Une arme supplémentaire dans l’arsenal du clinicien
La solution viendrait-elle de l’un des outils les plus prometteurs jamais découverts, le fameux CRISPR-Cas9 (lire S. et A. n° 838, décembre 2016, et 819, avril 2015) ? Capable d’intervenir sur des gènes « à la demande », il pourrait « cibler des endroits précis du génome pour en modifier les étiquettes », pronostique Robert Feil, de l’Institut de génétique moléculaire de Montpellier. Mais pour l’heure, cette stratégie reste expérimentale.

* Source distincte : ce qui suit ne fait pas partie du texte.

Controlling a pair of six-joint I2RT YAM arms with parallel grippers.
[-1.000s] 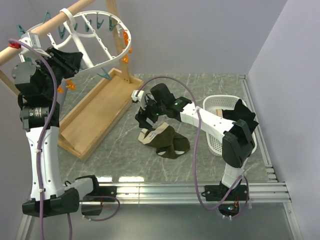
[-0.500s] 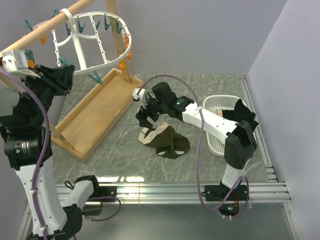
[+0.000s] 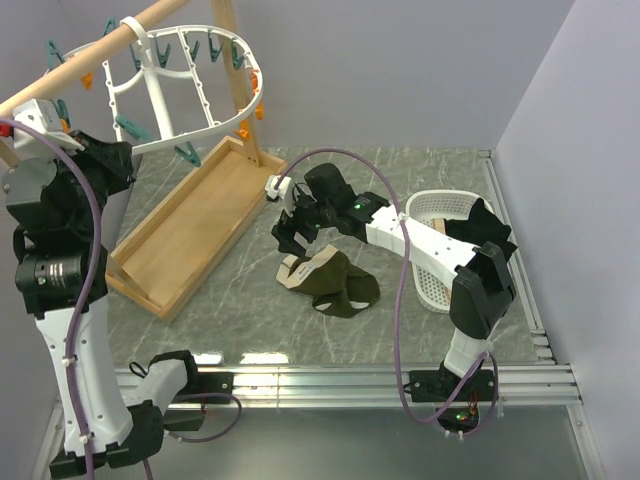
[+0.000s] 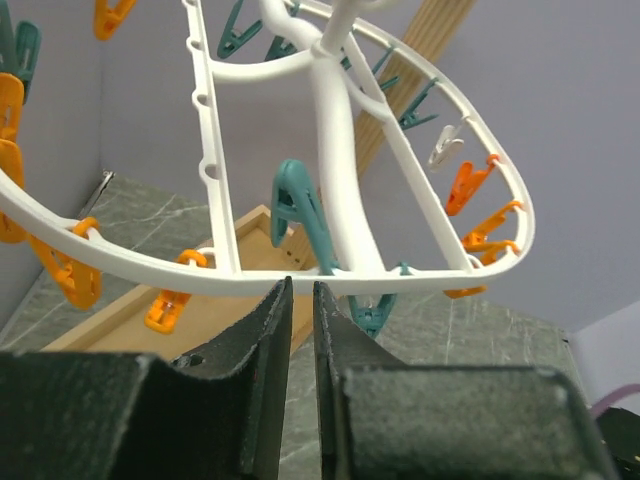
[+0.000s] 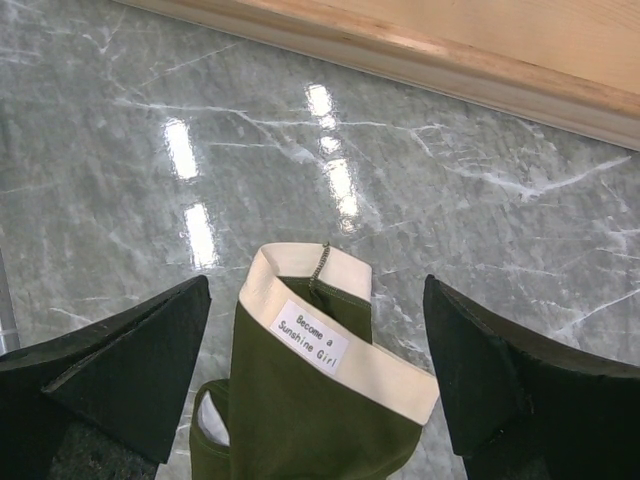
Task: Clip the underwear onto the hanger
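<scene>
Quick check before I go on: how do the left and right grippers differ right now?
Height: the left gripper is raised, close to the hanger rim; the right gripper is low over the underwear.
Jaws: the left gripper's are nearly together, with only a thin slit; the right gripper's stand wide, straddling the underwear's beige band.
Shared: neither holds anything.

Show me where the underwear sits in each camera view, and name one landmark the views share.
Top external: underwear mid-picture, just below the right gripper.
Left wrist: not in it.
Right wrist: bottom centre, between the wide-open fingers.
Shared landmark: the wooden tray, along the top of the right wrist view, behind the hanger in the left wrist view.
</scene>
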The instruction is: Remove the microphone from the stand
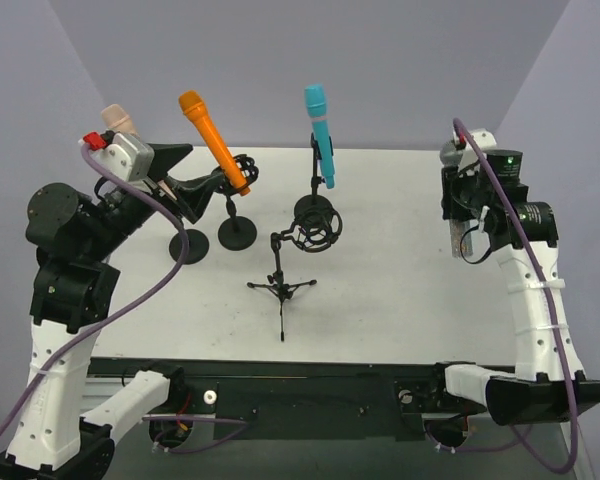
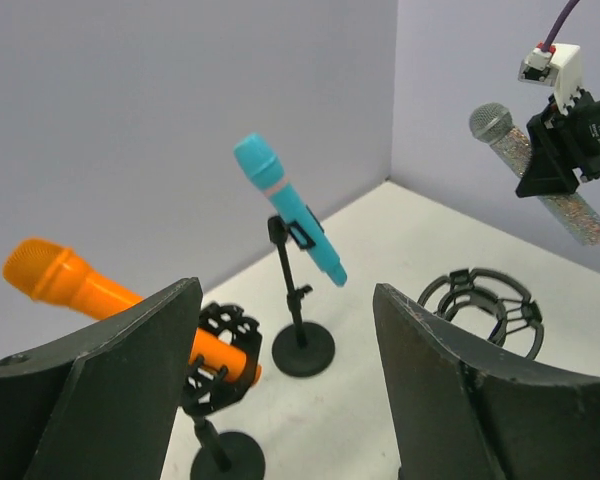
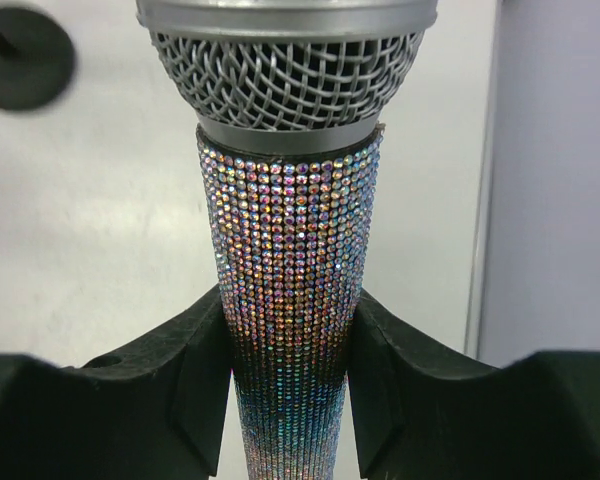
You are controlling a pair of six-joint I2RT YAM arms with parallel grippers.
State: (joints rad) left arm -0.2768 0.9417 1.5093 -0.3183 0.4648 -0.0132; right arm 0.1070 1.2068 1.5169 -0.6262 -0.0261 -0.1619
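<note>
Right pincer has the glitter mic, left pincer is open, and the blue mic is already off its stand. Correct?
Not quite: the blue mic is still clipped in its stand, as the left wrist view shows. The rest holds: the right pincer has the glitter mic and the left pincer is open.

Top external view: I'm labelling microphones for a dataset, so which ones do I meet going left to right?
Pale pink foam-headed microphone → orange handheld microphone → turquoise handheld microphone → silver rhinestone-covered microphone, held in the right gripper.
</note>
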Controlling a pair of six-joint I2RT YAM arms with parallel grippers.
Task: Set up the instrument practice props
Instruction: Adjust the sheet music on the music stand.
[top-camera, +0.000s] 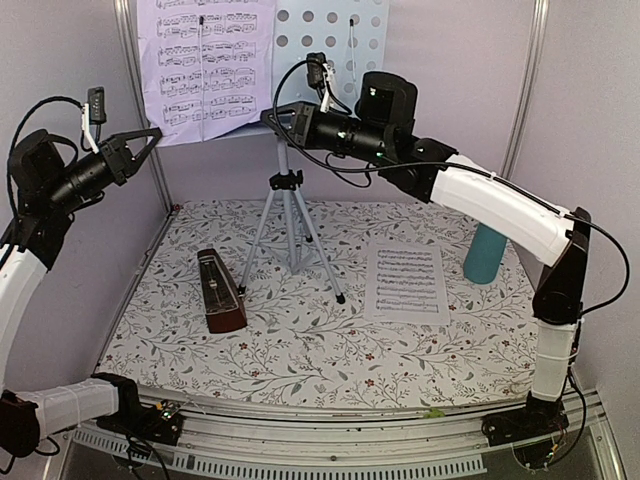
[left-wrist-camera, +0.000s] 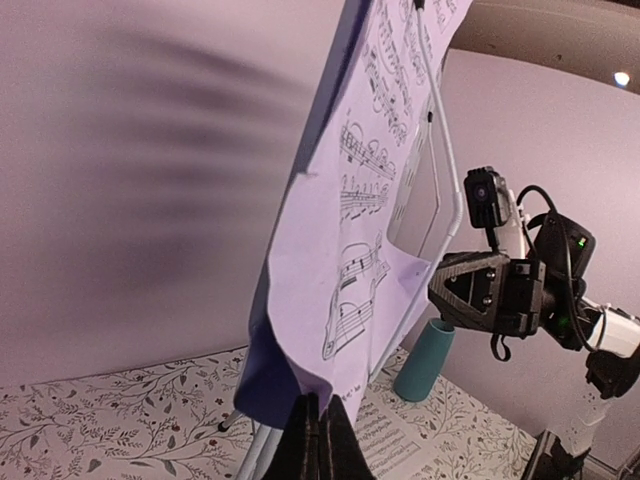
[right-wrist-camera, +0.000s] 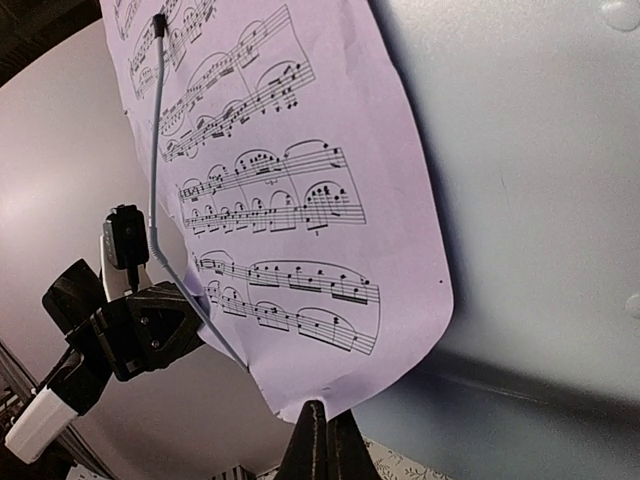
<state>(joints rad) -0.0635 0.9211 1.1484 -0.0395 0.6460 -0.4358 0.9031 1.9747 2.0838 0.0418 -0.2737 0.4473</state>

D’autres associations paraissent également prometteuses. Ainsi, toujours en cancérologie, l’épigénétique pourrait venir en renfort de la technique dite de l’ADN circulant, qui consiste à déceler dans le sang des patients des mutations permettant d’orienter la chimiothérapie. Alain Thierry et son équipe de l’Institut de recherche en cancérologie de Montpellier ont développé un test fondé sur ce principe qui étend son usage à tous les types de cancers. « Je fais le pari que d’ici deux à trois ans, l’ADN circulant sera un traitement postchirurgical en accompagnement d’une thérapie adjuvante pour surveiller le risque de récidives et de métastases. » L’épigénétique ne sera ainsi pleinement efficace qu’en appoint d’autres techniques. « Il n’est pas question qu’elle supplante les autres thérapies, dit François Fuks. C’est une arme supplémentaire dans l’arsenal du clinicien. » Mais pour cela, encore faudra-t-il pouvoir disposer du catalogue de l’ensemble de ces « étiquettes ». C’est le but du projet Encode lancé par un consortium public d’une trentaine de laboratoires essentiellement américains. Dans un futur très proche, il suffira de comparer le profil épigénomique d’un individu avec ceux présents dans la base de données pour déterminer si celui-ci est à risque ou non de développer telle ou telle maladie.
Dès lors… attention aux tentations eugénistes ! « C’est un vrai risque, estime Cyrille Delpierre, épidémiologiste à l’université de Toulouse (Inserm). L’épigénétique est un marqueur d’adaptation à l’environnement. En ce sens, elle peut constituer un moyen de réduire les inégalités sociales face à la santé car il est bien connu que plus le niveau d’étude augmente, meilleur est l’état de santé. Mais le risque de discrimination est réel si on met en évidence, par exemple, que certains comportements pourraient se mettre en place chez le fœtus durant la grossesse de la mère ! » Ira-t-on vers des interruptions volontaires de grossesse sélectives ? On se souvient aussi qu’un président de la République proposait il n’y a pas si longtemps de dépister dès la maternelle les individus à risque de devenir des criminels… Si le futur promis par l’épigénétique dans les thérapies est enthousiasmant, il comporte également une part d’ombre avec laquelle les chercheurs doivent composer.